* **Task to complete**: What lines in the records below hold the string "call"? Please show them.

* **Data**:
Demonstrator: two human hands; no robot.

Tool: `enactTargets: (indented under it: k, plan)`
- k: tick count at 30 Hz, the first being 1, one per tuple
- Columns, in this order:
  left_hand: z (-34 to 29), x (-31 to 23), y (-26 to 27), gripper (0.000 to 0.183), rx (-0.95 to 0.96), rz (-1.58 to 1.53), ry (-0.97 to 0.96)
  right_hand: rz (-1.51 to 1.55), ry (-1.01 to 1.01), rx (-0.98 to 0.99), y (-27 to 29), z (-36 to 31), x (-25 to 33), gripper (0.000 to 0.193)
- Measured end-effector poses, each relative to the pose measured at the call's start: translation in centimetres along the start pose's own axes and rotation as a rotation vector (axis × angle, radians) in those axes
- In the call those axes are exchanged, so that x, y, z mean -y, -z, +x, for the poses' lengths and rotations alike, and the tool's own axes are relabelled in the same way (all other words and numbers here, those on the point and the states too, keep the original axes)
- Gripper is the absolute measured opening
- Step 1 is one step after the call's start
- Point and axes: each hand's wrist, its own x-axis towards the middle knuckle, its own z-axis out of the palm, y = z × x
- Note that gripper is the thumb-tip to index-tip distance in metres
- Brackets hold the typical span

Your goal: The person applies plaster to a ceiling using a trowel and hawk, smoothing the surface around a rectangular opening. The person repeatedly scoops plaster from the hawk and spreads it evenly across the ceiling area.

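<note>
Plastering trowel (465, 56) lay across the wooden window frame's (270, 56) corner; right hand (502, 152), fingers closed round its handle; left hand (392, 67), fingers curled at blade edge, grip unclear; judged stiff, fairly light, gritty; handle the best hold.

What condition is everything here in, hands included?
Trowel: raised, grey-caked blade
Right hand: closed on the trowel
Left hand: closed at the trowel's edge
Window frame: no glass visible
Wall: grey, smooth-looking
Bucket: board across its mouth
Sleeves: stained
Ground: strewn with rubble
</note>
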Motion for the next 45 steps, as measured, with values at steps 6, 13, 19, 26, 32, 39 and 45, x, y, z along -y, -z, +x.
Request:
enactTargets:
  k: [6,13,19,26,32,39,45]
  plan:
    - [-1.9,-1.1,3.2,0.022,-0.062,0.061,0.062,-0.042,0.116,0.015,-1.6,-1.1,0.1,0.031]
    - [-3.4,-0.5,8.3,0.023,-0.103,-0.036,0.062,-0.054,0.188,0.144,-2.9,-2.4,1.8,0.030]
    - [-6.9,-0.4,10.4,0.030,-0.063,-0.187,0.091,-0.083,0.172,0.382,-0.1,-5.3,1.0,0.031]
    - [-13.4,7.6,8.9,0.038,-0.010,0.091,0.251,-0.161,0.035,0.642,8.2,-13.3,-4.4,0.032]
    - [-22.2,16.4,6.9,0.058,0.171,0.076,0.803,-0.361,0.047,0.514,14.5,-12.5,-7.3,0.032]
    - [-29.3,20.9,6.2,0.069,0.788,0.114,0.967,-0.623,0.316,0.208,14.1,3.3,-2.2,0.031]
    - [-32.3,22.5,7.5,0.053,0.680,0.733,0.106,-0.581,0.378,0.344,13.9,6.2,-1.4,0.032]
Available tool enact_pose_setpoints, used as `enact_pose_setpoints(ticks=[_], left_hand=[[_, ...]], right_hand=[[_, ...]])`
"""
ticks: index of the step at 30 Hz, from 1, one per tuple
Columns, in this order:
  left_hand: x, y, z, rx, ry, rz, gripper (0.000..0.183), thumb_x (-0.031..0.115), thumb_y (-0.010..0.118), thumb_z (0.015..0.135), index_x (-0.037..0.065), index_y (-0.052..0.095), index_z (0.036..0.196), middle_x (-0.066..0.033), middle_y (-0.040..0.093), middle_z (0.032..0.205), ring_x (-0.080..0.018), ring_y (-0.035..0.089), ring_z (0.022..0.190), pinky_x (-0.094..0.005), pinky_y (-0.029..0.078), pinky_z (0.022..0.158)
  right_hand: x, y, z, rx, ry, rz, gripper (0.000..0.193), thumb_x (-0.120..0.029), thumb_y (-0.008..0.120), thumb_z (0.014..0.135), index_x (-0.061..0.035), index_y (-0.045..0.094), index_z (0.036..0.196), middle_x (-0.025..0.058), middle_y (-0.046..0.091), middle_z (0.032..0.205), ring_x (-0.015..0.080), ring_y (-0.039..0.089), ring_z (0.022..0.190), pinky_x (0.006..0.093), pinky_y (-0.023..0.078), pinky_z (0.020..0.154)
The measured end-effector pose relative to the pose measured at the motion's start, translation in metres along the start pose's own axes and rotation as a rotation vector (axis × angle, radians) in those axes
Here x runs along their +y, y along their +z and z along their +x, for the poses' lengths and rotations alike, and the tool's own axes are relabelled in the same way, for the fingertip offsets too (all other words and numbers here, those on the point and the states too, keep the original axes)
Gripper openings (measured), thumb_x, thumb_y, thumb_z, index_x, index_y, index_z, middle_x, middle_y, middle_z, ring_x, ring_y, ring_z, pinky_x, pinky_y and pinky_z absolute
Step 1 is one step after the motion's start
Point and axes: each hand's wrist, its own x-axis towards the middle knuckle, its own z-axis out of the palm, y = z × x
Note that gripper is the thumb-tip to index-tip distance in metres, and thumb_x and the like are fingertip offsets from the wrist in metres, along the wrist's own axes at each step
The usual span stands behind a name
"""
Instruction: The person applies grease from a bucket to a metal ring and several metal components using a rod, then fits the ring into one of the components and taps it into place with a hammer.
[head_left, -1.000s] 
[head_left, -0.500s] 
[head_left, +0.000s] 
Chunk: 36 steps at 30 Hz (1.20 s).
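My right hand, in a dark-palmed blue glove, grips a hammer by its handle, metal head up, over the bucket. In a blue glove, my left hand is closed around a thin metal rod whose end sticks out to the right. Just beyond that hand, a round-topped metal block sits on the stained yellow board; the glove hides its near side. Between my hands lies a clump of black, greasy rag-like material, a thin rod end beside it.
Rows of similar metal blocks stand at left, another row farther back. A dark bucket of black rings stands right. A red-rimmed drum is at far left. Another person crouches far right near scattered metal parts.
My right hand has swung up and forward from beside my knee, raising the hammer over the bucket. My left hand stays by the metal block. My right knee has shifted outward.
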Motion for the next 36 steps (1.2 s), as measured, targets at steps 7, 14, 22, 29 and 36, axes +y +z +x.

* **Answer to this problem**:
- Measured end-effector poses, each relative to the pose measured at the call's start: translation in centimetres along the start pose's own axes and rotation as a rotation vector (axis × angle, radians) in those axes
- In the call those axes are exchanged, so that x, y, z mean -y, -z, +x, for the poses' lengths and rotations alike, and the tool's own axes are relabelled in the same way (all other words and numbers here, those on the point and the states too, keep the original axes)
- Step 1 is one step after the call's start

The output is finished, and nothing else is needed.